→ **DIRECTIONS FOR THIS TASK**
The stretch wanted below opens at the line containing "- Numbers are" and closes at the line containing "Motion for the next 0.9". Please return it exactly, with no other lines.

→ **EXCERPTED DATA**
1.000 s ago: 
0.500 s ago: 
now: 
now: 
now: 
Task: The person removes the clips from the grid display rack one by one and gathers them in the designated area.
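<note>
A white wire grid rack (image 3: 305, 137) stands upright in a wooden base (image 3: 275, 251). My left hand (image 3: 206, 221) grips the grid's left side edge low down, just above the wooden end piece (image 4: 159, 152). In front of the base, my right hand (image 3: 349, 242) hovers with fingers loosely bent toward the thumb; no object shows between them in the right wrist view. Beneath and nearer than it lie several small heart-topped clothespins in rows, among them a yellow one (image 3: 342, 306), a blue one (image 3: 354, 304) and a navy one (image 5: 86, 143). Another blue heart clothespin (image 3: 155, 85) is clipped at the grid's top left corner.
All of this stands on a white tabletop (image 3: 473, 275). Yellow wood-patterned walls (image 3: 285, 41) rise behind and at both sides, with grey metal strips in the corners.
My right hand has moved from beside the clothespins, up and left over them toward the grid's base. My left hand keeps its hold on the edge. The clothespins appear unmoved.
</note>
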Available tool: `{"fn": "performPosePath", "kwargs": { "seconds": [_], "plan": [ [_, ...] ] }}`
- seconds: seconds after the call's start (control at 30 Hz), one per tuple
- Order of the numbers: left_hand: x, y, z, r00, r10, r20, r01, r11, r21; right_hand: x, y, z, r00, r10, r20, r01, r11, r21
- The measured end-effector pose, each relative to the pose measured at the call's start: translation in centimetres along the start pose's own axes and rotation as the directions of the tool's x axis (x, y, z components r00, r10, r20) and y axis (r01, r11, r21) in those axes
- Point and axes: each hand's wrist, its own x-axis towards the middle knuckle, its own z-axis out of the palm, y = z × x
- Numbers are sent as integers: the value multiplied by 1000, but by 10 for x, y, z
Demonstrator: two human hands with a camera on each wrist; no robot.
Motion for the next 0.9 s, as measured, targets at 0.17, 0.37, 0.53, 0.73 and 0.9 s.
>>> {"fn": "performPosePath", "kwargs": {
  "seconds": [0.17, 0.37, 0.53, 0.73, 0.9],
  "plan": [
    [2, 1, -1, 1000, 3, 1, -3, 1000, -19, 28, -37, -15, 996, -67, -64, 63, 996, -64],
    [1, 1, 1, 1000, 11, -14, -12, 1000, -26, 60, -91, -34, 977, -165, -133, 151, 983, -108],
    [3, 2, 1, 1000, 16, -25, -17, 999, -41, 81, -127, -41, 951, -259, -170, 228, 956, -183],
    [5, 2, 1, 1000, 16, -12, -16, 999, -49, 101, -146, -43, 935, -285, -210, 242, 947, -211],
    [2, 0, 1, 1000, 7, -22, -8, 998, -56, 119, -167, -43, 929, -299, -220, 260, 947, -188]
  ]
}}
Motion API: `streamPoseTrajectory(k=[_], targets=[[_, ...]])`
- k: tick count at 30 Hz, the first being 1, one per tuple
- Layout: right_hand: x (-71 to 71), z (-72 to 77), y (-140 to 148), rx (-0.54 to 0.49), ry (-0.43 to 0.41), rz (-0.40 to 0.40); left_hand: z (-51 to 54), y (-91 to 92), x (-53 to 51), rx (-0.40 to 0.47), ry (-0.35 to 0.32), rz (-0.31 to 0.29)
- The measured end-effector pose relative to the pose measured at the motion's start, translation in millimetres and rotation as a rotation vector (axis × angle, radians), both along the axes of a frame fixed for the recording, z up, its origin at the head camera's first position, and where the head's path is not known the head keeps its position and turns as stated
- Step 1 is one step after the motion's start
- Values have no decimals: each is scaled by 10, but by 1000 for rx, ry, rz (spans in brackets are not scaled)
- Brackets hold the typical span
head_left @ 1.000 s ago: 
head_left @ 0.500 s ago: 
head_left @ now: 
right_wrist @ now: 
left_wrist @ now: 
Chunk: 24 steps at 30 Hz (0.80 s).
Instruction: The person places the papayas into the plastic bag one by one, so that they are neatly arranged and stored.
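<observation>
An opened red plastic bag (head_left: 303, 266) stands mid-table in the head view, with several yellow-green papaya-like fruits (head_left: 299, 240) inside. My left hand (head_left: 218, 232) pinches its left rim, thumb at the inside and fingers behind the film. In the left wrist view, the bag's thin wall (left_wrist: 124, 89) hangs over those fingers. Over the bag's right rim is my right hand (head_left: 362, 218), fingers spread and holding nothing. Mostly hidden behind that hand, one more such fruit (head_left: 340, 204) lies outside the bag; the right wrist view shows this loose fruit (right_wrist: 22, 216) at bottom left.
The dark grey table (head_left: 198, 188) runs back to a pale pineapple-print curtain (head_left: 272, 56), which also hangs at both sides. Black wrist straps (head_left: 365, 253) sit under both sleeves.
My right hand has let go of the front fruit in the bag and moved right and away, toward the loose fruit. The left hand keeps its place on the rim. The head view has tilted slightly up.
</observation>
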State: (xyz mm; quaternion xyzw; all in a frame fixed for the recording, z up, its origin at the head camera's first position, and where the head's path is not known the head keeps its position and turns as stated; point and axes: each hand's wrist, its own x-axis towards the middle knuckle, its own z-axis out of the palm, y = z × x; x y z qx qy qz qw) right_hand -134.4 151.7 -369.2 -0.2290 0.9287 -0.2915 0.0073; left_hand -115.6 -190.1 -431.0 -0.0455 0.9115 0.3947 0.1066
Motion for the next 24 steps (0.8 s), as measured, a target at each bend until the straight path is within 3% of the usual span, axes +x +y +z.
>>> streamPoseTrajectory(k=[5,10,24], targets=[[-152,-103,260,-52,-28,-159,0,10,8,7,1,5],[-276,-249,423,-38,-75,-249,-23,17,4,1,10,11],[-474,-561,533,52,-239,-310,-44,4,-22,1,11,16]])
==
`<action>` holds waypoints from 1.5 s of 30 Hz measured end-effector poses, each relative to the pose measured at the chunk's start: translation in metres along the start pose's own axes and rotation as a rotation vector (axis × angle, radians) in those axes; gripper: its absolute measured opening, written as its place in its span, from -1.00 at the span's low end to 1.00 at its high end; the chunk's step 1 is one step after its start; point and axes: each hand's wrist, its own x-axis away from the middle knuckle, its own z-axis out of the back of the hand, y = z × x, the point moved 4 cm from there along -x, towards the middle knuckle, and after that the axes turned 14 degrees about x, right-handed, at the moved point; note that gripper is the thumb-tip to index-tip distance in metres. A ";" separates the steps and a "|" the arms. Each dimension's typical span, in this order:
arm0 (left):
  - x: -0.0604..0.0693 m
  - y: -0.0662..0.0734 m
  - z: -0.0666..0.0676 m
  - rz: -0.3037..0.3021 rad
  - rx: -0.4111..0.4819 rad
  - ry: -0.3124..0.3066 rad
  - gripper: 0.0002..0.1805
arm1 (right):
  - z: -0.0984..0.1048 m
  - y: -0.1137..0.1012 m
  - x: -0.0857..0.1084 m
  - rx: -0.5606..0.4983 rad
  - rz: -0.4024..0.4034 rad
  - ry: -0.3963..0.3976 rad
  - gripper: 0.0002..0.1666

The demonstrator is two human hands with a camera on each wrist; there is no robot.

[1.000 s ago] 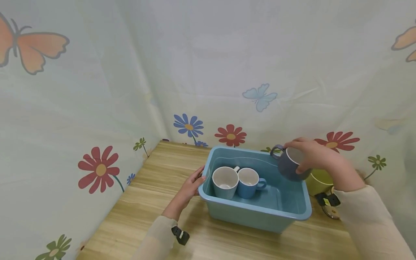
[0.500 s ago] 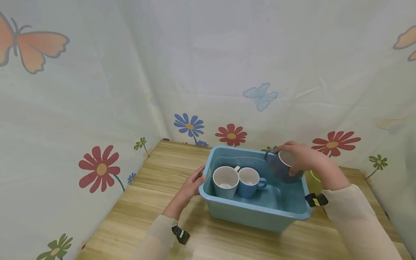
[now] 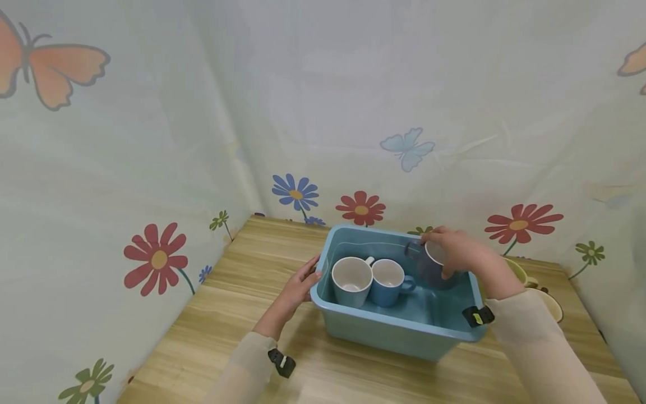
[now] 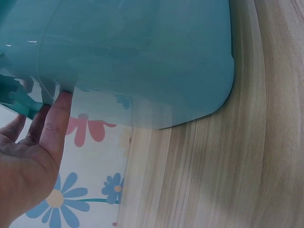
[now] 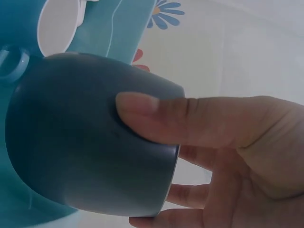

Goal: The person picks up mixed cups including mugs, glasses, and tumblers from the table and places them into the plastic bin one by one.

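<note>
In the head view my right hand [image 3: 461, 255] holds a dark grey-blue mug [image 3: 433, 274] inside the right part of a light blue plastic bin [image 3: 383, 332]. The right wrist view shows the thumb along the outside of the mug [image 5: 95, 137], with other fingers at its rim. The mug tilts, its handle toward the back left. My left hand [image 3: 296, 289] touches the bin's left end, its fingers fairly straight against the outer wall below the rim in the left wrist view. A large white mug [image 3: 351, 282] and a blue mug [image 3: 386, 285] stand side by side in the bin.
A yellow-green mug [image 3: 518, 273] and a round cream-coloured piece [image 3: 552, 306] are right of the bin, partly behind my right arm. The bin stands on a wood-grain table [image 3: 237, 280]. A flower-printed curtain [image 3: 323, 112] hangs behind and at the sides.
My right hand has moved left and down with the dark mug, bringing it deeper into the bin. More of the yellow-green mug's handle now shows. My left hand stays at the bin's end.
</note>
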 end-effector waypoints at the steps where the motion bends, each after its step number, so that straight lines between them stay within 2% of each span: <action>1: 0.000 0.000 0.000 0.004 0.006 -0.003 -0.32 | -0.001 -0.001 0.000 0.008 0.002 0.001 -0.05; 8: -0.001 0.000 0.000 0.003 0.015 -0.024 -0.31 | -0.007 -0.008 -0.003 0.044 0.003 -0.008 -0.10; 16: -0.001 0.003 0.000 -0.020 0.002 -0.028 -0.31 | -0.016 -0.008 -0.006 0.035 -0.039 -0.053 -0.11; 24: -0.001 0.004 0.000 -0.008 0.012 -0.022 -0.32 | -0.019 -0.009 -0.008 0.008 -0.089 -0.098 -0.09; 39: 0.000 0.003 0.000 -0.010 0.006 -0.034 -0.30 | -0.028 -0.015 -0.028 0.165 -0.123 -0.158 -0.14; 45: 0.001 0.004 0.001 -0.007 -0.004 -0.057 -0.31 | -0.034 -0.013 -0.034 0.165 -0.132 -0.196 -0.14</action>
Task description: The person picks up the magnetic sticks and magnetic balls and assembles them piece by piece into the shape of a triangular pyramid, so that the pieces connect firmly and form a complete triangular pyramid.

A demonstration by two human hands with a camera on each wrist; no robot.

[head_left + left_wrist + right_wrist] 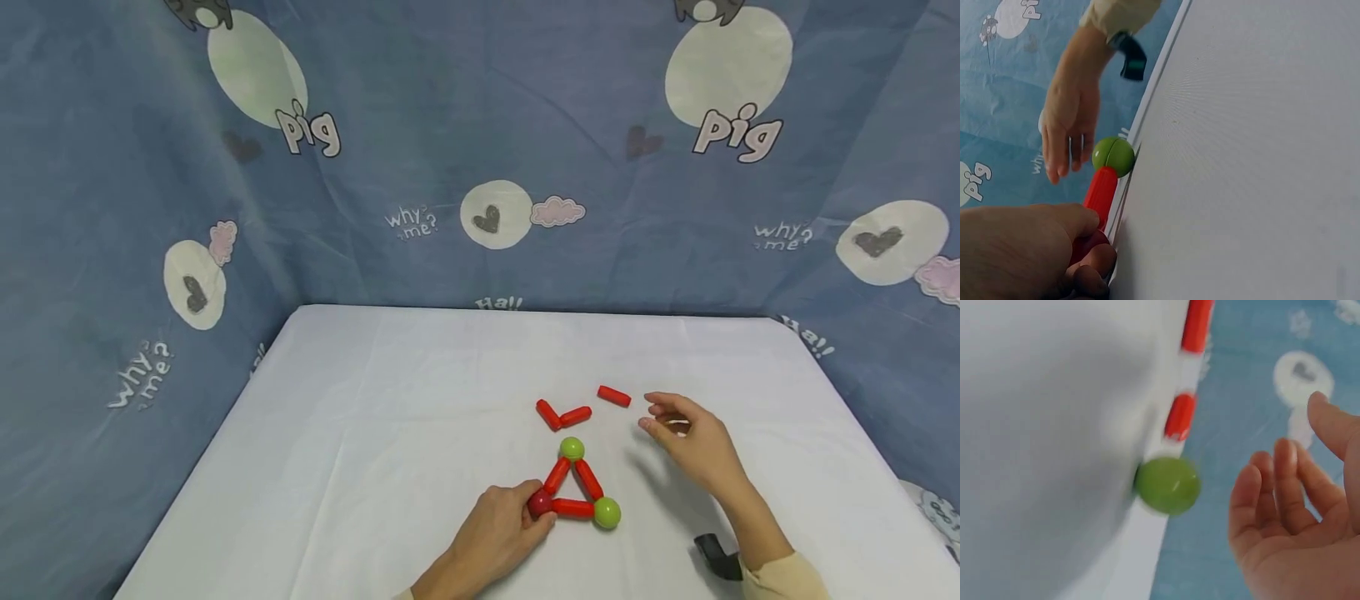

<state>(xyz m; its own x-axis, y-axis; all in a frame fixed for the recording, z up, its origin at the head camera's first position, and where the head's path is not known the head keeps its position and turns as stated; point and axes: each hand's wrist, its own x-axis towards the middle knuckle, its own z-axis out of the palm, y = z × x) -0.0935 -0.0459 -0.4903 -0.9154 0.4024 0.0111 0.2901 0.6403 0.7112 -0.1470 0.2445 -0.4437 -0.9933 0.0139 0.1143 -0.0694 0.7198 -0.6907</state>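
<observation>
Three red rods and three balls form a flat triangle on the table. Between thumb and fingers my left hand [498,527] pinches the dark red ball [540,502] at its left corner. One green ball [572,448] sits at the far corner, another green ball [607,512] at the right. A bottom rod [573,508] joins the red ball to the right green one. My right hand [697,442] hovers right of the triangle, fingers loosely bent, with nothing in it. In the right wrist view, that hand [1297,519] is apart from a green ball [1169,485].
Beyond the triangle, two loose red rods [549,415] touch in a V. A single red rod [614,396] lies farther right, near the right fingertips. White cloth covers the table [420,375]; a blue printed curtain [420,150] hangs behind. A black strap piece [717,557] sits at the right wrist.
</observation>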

→ **OUTPUT OF THE EXERCISE**
- Numbers are sent as integers: the value multiplied by 1000, but by 10 for x, y, z
Demonstrator: two human hands with a camera on each wrist; no robot.
Motion for the next 0.9 s, as measured, targets at 0.17, 0.37, 0.53, 0.73 and 0.9 s.

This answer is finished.